Friday, May 16, 2025

Future Ready – A Meaningless Phrase

 

Future Ready – A Meaningless Phrase

I have read at least one op-ed column that carries in its title the phrase, “Future Ready”, with or without a hyphen.

Even your astrologer does not know what his own future would bring. This was a wonderful point, made powerfully towards the end of the Hindi movie Lage Raho Munnabhai. Future is future only because it is the future. Not a tautology but reveals that no one knows what it could bring.

Did anyone predict refrigerator, the kitchen blender, the wet grinder, and any other kitchen gizmo, longest bridge, tallest building in the world, x-ray, PET (Positron Emission Tomography), the now dead audio cassette and the player, again, the dead Compact Discs (CD), CT Scan, STAADPro (a structural engineering analysis and design software), Primavera, MS Office suite, iPod, iPhone, and so on.
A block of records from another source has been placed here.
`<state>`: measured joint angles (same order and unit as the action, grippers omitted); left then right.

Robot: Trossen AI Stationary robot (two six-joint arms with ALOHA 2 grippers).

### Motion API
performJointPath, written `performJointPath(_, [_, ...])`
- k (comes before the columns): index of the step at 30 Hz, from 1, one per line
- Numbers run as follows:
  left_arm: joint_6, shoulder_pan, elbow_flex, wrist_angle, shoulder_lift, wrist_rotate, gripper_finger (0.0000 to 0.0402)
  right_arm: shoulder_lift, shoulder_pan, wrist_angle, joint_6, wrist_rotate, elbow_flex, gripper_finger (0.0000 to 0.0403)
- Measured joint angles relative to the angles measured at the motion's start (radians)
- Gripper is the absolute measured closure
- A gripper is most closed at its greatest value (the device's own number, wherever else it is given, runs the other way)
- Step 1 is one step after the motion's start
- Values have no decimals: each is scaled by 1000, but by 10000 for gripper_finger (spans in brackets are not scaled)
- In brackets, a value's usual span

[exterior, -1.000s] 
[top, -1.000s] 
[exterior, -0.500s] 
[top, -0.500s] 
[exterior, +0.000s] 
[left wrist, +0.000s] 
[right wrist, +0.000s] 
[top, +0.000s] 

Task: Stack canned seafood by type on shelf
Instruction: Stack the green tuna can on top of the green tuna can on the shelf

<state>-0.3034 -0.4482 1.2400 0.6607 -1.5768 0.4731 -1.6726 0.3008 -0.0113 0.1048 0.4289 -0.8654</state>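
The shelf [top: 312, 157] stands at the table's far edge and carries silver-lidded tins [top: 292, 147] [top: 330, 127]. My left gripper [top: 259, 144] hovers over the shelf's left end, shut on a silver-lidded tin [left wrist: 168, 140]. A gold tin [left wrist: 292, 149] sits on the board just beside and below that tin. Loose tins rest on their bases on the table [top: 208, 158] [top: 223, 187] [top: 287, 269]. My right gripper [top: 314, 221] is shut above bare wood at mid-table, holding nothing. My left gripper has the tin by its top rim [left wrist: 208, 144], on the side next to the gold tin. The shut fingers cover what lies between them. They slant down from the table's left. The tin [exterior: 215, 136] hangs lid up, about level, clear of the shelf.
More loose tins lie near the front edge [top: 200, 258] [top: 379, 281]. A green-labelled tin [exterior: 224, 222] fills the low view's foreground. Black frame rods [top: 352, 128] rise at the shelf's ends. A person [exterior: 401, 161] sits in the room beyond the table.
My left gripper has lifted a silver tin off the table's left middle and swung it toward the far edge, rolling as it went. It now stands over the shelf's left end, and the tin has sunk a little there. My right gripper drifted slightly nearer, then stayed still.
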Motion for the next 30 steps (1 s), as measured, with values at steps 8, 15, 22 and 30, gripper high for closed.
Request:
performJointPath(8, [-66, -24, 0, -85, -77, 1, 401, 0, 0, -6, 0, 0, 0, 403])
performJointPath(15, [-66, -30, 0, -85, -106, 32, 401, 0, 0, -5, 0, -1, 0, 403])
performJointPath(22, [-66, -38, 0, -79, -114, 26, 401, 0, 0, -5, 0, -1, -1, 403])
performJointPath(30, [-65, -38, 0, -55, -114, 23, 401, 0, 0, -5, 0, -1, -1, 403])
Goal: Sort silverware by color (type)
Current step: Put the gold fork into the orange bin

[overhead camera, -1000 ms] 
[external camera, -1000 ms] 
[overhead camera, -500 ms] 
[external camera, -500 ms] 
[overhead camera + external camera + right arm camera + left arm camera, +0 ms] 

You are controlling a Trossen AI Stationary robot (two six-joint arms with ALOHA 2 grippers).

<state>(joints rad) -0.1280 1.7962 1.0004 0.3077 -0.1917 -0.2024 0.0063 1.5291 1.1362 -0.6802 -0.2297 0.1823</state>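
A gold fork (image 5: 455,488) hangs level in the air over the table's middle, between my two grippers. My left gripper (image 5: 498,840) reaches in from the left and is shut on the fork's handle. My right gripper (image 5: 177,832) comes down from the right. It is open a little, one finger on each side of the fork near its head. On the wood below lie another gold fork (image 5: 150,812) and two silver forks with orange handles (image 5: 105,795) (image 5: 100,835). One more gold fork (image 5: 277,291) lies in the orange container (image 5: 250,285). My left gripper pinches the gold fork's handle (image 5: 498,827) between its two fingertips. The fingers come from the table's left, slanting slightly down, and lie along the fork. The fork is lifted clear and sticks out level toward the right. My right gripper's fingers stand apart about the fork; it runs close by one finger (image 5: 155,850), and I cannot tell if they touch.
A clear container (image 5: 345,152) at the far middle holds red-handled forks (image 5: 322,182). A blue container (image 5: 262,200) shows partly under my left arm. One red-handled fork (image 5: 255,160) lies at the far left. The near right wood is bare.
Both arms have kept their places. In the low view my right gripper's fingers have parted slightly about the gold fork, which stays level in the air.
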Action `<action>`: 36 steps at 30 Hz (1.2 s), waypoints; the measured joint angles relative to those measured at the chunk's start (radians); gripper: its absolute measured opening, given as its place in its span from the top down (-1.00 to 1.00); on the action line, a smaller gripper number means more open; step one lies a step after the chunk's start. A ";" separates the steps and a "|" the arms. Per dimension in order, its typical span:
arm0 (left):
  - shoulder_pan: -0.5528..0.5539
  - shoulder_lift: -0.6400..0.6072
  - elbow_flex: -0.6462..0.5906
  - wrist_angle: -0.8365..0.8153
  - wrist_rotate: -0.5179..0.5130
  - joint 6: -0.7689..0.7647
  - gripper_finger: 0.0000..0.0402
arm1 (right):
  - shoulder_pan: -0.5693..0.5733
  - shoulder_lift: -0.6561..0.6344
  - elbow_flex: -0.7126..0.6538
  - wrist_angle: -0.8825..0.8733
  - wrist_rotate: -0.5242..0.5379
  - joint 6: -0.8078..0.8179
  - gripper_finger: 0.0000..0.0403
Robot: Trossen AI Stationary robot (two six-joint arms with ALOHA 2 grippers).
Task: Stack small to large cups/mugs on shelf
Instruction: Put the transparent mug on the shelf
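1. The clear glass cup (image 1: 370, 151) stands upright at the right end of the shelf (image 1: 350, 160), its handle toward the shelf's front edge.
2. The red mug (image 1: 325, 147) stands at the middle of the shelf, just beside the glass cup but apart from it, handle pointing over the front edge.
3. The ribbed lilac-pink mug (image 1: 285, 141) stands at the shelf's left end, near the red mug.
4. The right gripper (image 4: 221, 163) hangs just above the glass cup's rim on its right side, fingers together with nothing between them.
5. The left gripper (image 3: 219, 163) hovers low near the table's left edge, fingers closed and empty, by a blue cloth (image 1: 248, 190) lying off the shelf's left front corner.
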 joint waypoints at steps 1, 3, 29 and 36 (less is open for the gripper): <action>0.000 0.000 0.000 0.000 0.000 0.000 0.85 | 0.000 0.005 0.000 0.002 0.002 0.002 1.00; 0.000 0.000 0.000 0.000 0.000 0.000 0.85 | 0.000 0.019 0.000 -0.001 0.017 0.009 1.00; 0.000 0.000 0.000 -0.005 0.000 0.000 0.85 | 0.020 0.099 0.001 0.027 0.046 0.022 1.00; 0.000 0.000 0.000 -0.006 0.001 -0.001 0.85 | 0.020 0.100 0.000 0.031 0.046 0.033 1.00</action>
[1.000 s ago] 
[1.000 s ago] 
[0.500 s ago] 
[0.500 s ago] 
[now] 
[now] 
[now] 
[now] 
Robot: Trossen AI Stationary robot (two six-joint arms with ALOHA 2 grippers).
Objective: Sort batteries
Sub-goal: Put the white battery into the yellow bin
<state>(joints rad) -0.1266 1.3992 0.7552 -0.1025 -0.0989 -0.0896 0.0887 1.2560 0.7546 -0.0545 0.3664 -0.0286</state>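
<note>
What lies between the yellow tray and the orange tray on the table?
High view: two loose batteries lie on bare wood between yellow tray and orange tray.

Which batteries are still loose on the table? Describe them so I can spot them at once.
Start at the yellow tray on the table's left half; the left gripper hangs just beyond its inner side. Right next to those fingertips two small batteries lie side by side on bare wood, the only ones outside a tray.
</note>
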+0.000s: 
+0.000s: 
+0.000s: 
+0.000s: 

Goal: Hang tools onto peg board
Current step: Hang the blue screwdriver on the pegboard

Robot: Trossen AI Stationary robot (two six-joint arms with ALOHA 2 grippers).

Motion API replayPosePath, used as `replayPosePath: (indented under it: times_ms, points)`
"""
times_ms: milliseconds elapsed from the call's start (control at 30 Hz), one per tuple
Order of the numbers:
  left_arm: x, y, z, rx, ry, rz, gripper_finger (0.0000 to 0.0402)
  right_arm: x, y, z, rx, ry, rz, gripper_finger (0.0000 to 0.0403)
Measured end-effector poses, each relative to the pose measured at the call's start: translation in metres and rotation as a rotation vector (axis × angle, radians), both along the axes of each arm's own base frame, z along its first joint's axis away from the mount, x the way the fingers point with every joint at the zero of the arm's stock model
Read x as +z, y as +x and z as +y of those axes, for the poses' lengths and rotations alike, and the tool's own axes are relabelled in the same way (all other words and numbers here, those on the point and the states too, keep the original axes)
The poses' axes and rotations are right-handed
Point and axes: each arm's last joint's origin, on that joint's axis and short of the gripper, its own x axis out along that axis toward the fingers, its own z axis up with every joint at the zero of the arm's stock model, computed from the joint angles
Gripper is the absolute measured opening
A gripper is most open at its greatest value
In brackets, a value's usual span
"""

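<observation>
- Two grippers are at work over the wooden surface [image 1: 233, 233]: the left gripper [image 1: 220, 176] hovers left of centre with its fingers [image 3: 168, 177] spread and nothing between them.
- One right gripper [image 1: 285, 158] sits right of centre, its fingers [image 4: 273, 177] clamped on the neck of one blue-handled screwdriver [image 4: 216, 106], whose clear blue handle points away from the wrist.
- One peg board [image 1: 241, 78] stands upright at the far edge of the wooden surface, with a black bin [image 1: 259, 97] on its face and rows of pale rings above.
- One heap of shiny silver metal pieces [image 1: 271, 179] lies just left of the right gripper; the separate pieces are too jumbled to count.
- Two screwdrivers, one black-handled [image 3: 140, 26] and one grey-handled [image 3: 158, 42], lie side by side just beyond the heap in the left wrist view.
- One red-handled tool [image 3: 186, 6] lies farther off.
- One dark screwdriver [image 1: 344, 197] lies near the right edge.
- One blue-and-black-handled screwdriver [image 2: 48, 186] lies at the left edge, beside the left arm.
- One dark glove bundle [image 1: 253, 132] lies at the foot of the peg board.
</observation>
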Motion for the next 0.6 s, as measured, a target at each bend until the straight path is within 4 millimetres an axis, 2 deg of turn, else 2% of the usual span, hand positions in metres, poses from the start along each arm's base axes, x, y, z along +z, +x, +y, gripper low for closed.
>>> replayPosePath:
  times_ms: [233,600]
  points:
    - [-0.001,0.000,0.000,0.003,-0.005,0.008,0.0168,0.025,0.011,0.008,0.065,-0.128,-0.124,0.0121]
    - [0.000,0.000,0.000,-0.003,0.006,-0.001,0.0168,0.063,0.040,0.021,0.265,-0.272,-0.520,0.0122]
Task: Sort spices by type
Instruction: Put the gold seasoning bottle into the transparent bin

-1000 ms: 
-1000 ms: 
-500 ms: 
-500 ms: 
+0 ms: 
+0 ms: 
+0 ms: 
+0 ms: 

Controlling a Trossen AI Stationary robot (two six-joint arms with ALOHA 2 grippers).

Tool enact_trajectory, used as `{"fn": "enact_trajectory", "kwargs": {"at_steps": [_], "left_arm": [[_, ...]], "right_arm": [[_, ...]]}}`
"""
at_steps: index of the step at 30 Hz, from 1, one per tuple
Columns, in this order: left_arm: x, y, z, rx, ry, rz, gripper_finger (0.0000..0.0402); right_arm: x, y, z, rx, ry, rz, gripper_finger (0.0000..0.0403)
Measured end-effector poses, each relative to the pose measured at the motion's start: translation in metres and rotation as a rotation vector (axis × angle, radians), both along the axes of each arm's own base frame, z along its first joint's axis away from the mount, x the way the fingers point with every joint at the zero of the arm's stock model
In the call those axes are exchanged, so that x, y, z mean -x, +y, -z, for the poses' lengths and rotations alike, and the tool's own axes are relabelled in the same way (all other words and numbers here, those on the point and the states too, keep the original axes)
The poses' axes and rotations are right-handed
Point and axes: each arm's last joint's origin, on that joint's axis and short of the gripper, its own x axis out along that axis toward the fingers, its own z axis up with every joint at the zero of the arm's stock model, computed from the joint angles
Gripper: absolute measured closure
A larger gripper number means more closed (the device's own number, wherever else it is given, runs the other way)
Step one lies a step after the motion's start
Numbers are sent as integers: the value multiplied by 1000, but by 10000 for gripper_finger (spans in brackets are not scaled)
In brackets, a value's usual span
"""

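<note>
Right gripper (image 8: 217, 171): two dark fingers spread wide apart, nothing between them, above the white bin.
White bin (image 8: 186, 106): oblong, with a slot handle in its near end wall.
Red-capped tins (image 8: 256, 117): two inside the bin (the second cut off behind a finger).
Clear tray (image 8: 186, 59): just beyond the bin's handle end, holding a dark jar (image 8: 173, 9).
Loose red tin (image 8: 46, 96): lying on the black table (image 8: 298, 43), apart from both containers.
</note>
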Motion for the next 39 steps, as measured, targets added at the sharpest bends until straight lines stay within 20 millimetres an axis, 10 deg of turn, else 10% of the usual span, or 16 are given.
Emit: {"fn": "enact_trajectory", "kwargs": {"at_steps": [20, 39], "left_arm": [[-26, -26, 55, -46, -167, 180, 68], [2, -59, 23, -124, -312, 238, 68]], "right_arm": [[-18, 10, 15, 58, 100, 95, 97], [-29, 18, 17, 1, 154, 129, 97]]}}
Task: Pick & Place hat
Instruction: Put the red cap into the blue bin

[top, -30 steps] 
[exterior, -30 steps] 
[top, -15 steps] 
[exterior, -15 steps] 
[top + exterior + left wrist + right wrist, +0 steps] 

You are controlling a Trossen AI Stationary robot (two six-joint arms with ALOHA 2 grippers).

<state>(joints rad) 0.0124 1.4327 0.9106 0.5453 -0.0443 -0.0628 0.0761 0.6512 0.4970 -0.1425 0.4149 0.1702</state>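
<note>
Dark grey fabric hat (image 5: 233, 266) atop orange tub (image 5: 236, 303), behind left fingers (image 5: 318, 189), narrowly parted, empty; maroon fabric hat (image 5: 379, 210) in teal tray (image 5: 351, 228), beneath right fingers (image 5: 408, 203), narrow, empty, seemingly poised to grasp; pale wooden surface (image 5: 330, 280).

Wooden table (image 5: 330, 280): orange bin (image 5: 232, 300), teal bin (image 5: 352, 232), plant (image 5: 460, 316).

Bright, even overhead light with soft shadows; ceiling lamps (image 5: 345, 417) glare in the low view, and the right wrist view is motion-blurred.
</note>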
No.

The fatalistic Que sera sera (whatever will be will be) song is not for me. No, I am not saying that I will be the sole determinant of what would happen to me. There are bound to be other factors. Therefore, neither would I make any prediction about my future, nor would I allow anyone else to do it for me or on my behalf.   Preparation for things other than what happens regularly or what is planned is vanity. Things that happen unprepared for are accidents, may be good, may be bad, yet accidents they are. I would not give into them. The quoted song carries a mood of resignation. Not for me.

Given the above, what does the phrase, “future ready” mean? Writers take only the future that they themselves can imagine as the future. This is not only limiting in the extreme, but also rejects anything else as fertile imagination. They are not aware that imagination is the mother lode of inventions and innovations. Any science fiction is necessarily a product of imagination, even the number “42”!

A corporate HR honcho who looks for the best only within what she knows is a dead wood for the organization. Xerox, Microsoft, Facebook and many others were invented outside of academia or corporate research, some in a automobile garage in the house, some in the broom closet of a dormitory ... Having become mammoth corporate, they now do research within the bounds of the promoters’ ropes tied around them, for the most part. If they wished to do cutting-edge science or technology research they create a functionally independent arm of the corporate entity. Even given their money power, we are surprised by something called DeepSeek, in a sense a bottom trawler finding treasures. It did not start out as what it has become. It came out of a finance trading company!

 Now I wish to put on my thinking hat to see whether the above realization (within me) can somehow be transferred to teaching, from 1st grade all the way to PG studies in engineering. I will not be touching IT software as it seems to have its own pathways, quite distinct from the so-called traditional engineering enterprises.

I do not know in which elementary class (or earlier, in pre-school) addition with carryover is taught. It does not need to be through coloured cubes. Children can be taught place values without these or any other teaching aides. All that is required is imagination. 9 + 6 = 9 + 6 +1 – 1 = (9 + 1) + (6 – 1) = 10 + 5 =15! Voila!

There was this Tacoma Narrows Bridge failure. If one wishes to see for themselves, a video of the dramatic failure is available on the Web. Its designer went beyond what had been proven. But he wanted more. Fortunately, the only victim was a dog.

It was a single false step but a great leap for structural engineers!  One may not believe, but it is true that tall industrial chimneys have benefitted from the bridge failure. Look at a chimney and you would note a ridge of thin metal strip (strake) winds itself in a helical pattern around the chimney’s tubular structure, to avoid the fate of the bridge – Vortex Shedding. Just imagine the students being told this correspondence between an infrastructure item and an industrial structure. At least in some students and fledgling professionals, it could strike a match. Recall Billy Joel’s lyrics going “...we didn’t start the fire...”. Teachers can do precisely the opposite!

One has seen many drawing rooms in family homes have a curio, which is a bunch of thin glass wires stemming from a pot that projects different coloured lights, along their length and at the ends. This is exactly how colonoscopy and endoscopy work, did you know that? I have no idea which came first, but we can be sure that one came first and the other followed. Someone must have dared and succeeded.

Even brief mention of these in high school and even college courses could be enough on the condition that these neither can be nor cannot be included in the syllabus for the course ahead of time, but automatically get included if mentioned in the class.

“Future ready” should not mean being ready for the future which teachers or the text books foresee. The future must be envisioned by the students themselves. Teachers should prepare students for being surprised, shocked, for accidental encounters with the unknowns and such.   The bonus should lie in the unknown, the thing that happens with future-ready innovators and inventors.